I think I've managed to train the dark_tetrad control-vectors for GLM-4.6, and it's reasoning remains coherent with the darker perspective, but I'll need to do some more testing with both enable_thinking:true and enable_thinking: false first.
This is the first time I've seen a model "reasoning" with these world views. I wonder if it'll score differently on https://trackingai.org/political-test
Yeah, I think some kind of workflow that breaks out as soon as the reasoning ends and then runs with different parameters for the post-reasoning response would be useful.
There was some discussion about using different parameters for the response on llama.cpp
, eg: use recommended sampler settings for the reasoning but then temperature = 0
for the response, etc
That said, I'm not sure if anyone else even likes this model for writing. I've been running it daily for over a week so far.
I think I'm blocked making repos public now due to the size restrictions so I'll have to go through and nuke my models before I can upload them.
Yeah, this sucks and from discord it sounds like unless you pay the $10/month for "pro" they just ignore your requests (luckily I still have loads of space after deleting all my crap a while back).
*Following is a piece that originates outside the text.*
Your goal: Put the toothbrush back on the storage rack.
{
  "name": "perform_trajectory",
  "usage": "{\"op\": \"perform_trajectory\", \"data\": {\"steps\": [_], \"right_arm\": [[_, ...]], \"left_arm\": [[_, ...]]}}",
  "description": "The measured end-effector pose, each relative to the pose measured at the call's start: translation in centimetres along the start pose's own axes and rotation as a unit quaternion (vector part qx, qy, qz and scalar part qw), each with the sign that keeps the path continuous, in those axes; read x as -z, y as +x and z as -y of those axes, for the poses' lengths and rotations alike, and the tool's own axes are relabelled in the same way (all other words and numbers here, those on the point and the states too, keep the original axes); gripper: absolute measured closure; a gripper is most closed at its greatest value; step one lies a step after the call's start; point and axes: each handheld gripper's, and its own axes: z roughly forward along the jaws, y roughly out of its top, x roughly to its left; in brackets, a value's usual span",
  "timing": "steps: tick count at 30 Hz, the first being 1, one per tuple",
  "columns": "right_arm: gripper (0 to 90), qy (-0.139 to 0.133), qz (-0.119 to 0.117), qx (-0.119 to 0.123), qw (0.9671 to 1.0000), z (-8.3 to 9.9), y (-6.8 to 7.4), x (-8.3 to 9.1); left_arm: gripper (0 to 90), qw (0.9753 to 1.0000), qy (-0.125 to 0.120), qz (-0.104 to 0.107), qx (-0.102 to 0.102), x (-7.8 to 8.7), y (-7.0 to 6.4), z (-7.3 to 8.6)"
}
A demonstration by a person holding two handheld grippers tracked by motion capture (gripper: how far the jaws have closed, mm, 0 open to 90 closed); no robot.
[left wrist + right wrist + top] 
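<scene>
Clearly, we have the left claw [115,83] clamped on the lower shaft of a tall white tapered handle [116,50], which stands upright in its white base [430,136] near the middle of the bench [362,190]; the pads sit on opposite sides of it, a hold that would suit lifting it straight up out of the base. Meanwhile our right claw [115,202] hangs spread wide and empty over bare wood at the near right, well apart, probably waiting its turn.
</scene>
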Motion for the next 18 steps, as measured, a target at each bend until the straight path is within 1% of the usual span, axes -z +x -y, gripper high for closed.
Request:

You are a helpful assistant. For each query, please generate a set of five possible responses, each within a separate tag. Responses should each include a
This kinda sounds like a think block template.
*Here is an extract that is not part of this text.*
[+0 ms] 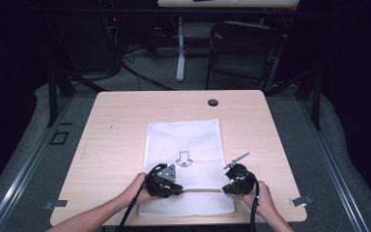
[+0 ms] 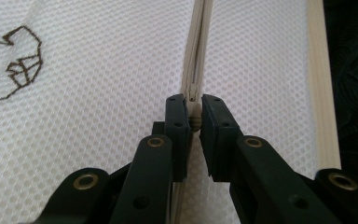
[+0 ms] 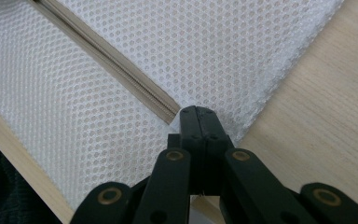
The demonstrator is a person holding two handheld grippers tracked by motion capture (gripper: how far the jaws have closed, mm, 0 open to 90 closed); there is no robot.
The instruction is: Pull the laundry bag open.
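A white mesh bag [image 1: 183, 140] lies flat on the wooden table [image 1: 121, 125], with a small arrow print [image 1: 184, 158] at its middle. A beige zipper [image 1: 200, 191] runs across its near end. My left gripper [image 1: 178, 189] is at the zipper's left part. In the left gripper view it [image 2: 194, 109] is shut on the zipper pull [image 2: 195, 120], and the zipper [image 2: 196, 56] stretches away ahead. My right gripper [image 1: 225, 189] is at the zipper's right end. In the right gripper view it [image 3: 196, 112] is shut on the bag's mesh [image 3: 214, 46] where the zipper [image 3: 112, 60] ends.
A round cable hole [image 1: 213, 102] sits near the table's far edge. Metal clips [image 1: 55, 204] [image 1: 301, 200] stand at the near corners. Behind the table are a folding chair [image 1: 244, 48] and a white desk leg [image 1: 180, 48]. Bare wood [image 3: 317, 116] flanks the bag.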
And something that can be enforced with GBNF + prefill.
I wonder if it would be better to rig a thinking model, especially one like GLM, to do that inside its thinking block, then “synthesize” a final answer by drawing from the creativity of its previous ones.
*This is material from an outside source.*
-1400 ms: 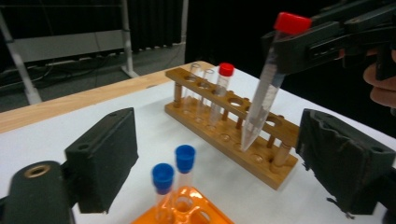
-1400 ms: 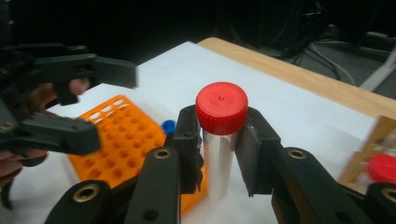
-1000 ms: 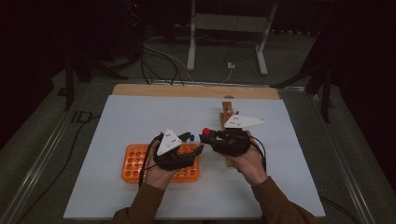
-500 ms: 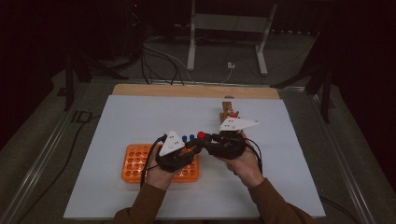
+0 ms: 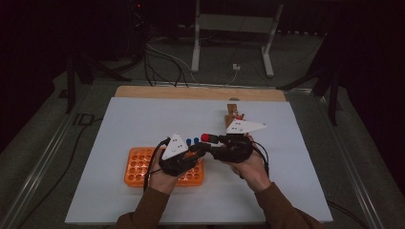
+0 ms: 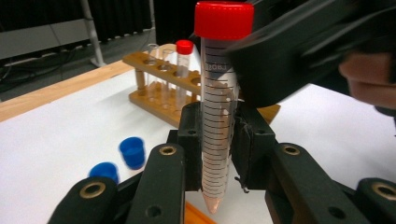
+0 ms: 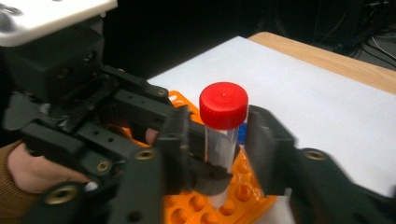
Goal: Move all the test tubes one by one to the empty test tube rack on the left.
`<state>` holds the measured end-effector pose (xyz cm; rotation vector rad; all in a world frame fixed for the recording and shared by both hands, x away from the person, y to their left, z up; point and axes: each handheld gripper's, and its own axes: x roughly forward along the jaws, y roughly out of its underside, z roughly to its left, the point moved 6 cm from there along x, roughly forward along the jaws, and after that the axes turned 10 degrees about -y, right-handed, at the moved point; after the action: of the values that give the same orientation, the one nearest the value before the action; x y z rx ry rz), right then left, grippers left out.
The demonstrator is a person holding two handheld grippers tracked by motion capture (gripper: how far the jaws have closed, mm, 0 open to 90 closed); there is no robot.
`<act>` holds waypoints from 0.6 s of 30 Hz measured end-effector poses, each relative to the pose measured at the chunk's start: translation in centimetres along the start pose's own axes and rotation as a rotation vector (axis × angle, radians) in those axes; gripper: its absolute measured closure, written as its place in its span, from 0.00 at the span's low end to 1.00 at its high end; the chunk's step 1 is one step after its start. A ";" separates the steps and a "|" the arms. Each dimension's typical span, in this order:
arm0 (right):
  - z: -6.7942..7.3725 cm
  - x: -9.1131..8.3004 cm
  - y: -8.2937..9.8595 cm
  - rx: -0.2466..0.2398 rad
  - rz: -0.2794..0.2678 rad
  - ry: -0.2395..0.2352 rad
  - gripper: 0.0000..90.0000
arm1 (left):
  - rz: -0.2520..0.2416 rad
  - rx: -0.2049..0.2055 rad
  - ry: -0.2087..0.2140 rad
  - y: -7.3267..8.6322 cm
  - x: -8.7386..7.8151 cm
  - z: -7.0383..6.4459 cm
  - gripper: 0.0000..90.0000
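The item in hand was a conical-bottomed centrifuge tube of clear plastic, printed with black graduation lines down its side and closed by a red ribbed screw cap. Its tapered tip showed a pale pinkish tint; whether that was liquid could not be determined. The tube stood upright, raised above the orange rack rather than seated in one of its wells.

The left gripper pinched the tube at mid-body, one black jaw pressed against each side of the barrel, with the tip hanging free below the jaws. The right gripper was positioned at the upper part of the same tube, just under the cap. Its jaws stood either side of the barrel with a visible gap on the far side, so they were spread and not clamping.

In the high view both grippers met near the middle of the white table surface, over the right end of the orange rack, with the red cap visible between them.

Two blue caps lay loose on the table just beyond the rack. A wooden tube stand stood farther back, holding several clear tubes, one capped in red.
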<state>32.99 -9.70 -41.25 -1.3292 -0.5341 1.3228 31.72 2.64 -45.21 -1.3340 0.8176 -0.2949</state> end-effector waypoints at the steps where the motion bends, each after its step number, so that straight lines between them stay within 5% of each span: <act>1: -0.1 -0.1 0.0 0.001 -0.003 0.001 0.55 | -0.001 -0.008 -0.005 0.0 -0.1 0.2 0.84; 10: -1.2 -1.5 0.4 -0.002 -0.026 0.049 0.33 | -0.007 -0.031 -0.047 0.2 -0.6 1.6 0.84; 18: -2.6 -2.5 1.9 -0.015 -0.006 0.146 0.16 | -0.014 -0.056 -0.068 0.4 -1.2 2.8 0.84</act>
<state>33.91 -13.40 -42.68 -1.4225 -0.4477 1.2081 32.69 5.55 -45.16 -1.3950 0.7646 -0.2384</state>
Also I get the HF limits. There are way too many titleless, cardless uploads clogging up the site to the point they even clog up search.
@jukofyork What training data are you using for the command-a-writer? You mentioned it has paragraphs. Have you published the dataset anywhere?
I think comparing the training dataset to the final model will help us learn a lot (and save me from mistakes and wasted training cycles myself since I am planning to do something similar at a tiny scale)
@jukofyork What training data are you using for the command-a-writer? You mentioned it has paragraphs. Have you published the dataset anywhere?
I think comparing the training dataset to the final model will help us learn a lot (and save me from mistakes and wasted training cycles myself since I am planning to do something similar at a tiny scale)
I can't release the dataset of actual books I've used for fear of copyright claims, but I have uploaded a version using books from Project Gutenberg:
https://huggingface.co/datasets/jukofyork/gutenberg-fiction-paragraphs
and the "slop" dataset:
https://huggingface.co/datasets/jukofyork/slop-fiction-paragraphs
I could have used the Gutenberg dataset for my model, but wanted to avoid as much "olde ye" type writing bias as possible for now.
Thank you, I'm actually more curious about how you are piecing together the training dataset than the story content itself. For example, are you fine-tuning it using a chat template, and if so, did you have to create user instructions for each paragraph? If so, it would be nice to know which process you use for making the instructions, and maybe seeing the dataset for that. I'm currently trying out having an LLM write prompts for stories, but as you can imagine, it often focuses on the wrong things. Or are you doing continued pre-training on the model where you are just training for completion using the book texts and relying on the existing model instruction capabilities?
Or, am I wrong both ways and this is simply trying to control for slop in the output?
I am interested especially in learning more about how to create more complex and diverse instruction datasets with creative outputs as the main goal. Reading the HelpSteer2 nvidia paper https://arxiv.org/pdf/2406.08673 was quite inspiring. Only 10,000 high quality response pairs in the dataset and they got a top reward model out of it. It gives me hope that we can fine tune a dumb but not overfitted base model on creative writing outputs and get a decent result.